Marathon Digital Holdings, one of the leading digital asset mining companies, announced yesterday that it has fully repaid the $30 million loan it received from Silvergate Bank in December 2022.
The loan was secured by BTC pledged as collateral, and Marathon’s prompt repayment has freed up these funds for the company to use as it sees fit, and they used it to repay the $30 million.
Marathon has recently taken steps to reduce its debt obligations through payments or restructurings, following similar actions by other bitcoin miners as the ongoing bear market continues to affect the industry.
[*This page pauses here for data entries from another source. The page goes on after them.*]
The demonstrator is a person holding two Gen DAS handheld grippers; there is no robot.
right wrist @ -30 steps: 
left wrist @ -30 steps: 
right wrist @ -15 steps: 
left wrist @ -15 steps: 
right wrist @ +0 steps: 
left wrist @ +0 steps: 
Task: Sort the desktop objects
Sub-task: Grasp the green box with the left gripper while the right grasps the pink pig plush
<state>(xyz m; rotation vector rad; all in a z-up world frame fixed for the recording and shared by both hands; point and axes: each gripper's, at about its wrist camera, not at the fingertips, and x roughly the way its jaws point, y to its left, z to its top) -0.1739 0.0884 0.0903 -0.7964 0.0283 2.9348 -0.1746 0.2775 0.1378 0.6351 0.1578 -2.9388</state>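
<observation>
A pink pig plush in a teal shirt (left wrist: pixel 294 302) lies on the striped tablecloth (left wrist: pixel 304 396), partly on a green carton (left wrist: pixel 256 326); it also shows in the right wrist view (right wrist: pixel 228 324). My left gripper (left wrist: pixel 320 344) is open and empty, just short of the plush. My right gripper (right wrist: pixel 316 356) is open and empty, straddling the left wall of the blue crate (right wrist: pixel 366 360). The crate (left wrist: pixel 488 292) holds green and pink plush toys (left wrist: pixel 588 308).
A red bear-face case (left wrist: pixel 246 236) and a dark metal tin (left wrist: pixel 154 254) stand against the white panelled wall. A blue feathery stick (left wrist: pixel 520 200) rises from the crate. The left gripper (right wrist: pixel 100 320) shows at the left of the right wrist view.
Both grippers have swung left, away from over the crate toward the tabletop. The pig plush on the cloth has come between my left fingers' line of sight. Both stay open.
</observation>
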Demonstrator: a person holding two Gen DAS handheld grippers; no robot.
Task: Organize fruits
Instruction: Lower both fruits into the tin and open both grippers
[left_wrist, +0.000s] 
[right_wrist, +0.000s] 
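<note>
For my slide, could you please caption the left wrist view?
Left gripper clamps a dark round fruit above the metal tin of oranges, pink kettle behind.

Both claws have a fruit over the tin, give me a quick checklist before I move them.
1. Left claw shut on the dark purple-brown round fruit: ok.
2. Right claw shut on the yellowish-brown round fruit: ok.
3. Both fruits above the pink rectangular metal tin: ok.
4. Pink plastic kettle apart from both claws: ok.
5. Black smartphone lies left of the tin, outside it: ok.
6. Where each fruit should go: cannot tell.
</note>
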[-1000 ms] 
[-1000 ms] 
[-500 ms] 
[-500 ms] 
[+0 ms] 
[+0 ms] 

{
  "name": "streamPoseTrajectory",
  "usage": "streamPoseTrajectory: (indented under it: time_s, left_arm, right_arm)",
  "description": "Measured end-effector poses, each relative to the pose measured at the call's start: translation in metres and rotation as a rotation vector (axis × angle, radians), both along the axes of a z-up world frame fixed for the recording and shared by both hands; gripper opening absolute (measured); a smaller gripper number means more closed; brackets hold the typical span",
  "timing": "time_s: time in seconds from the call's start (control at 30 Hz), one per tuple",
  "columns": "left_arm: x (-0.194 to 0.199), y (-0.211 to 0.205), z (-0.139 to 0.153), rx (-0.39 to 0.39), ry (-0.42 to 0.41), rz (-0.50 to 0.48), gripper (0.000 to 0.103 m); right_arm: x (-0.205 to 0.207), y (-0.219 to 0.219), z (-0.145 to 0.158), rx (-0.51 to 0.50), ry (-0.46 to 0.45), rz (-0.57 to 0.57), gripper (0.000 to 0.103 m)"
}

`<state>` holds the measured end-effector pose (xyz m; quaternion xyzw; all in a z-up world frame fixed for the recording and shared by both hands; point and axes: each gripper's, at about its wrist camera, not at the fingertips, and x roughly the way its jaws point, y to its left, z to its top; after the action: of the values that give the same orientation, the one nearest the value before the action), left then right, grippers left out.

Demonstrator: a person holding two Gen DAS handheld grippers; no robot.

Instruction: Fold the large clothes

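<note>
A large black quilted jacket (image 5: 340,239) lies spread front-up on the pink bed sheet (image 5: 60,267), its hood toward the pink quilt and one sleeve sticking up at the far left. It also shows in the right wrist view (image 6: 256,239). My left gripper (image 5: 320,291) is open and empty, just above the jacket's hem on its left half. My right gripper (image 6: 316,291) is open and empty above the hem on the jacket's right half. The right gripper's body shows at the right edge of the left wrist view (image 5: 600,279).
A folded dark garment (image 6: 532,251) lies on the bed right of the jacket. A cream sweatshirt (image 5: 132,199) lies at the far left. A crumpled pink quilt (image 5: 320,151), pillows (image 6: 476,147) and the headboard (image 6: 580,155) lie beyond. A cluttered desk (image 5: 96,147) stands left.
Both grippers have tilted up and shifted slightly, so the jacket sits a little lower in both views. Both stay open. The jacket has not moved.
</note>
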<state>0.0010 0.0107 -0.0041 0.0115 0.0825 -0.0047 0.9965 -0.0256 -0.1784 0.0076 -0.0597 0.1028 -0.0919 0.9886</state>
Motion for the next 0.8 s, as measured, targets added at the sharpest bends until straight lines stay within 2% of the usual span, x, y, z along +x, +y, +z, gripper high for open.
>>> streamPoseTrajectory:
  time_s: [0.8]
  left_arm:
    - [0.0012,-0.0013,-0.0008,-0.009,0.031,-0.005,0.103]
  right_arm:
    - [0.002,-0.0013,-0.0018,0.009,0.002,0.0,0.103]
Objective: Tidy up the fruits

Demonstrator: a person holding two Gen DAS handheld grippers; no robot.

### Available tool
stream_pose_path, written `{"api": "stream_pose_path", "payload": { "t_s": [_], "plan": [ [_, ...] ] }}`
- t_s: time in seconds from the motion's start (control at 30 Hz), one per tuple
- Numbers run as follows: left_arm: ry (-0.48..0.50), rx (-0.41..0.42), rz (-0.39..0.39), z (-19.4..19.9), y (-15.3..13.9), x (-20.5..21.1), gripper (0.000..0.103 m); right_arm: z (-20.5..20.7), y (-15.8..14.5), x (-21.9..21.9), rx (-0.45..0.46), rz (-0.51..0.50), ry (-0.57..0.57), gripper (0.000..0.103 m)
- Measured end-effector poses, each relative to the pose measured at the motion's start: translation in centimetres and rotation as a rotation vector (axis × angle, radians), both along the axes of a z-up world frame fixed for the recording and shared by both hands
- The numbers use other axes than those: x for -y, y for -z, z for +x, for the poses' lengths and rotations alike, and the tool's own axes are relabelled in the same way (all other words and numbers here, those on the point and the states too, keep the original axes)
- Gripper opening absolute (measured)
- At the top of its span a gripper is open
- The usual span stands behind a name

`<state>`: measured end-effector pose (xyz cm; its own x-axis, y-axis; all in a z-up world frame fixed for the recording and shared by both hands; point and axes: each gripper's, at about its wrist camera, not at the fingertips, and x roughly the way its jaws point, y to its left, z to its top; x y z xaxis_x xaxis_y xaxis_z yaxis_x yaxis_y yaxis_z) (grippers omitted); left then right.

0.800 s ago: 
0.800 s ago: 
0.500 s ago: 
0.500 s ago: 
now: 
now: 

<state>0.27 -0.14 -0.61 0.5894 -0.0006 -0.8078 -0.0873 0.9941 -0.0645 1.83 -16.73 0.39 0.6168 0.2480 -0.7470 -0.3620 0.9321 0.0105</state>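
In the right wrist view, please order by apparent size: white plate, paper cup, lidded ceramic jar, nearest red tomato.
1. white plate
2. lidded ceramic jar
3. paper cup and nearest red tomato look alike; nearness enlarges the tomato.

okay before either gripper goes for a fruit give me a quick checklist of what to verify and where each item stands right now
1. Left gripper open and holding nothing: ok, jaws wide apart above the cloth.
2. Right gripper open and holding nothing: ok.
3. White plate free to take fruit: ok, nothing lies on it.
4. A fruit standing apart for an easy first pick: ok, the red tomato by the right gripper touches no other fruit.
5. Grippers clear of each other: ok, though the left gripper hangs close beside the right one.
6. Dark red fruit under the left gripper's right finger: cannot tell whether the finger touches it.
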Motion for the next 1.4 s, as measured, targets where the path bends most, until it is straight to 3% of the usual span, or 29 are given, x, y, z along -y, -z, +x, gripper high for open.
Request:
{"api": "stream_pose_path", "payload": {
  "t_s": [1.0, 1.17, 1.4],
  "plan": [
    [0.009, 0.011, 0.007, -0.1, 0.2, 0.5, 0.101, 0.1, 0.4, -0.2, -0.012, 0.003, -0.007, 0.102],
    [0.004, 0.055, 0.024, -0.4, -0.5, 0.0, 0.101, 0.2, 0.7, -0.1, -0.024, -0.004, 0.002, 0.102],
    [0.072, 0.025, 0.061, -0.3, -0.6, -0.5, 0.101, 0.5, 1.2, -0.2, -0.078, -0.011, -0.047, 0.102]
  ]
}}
The company currently holds a total of 12,232 bitcoins, with 7,815 of those being unrestricted and available for sale.
In December 2022, Marathon mined an additional 475 bitcoins. Before the FTX collapse on November 9, the company held only 1,950 unrestricted bitcoins. While Marathon has suggested that it may sell some of its mined bitcoins in the future, it has not yet done so.
The company’s shares have recently fallen by 4.1%. As of Sunday, Marathon operated a fleet of 69,000 mining rigs with a computing power of 7 exahashes per second. The company continues to anticipate having 23 exahashes of installed computing power by the middle of 2023.
Silvergate was previously connected to FTX, the defunct crypto exchange. The funding that Silvergate supplied to Marathon was in the form of two separate types of debt securities. The first was a 30-million-dollar revolving credit agreement signed in October 2021 and subsequently paid down to zero by the end of 2022. The second was an agreement for a longer-term loan in the month of August.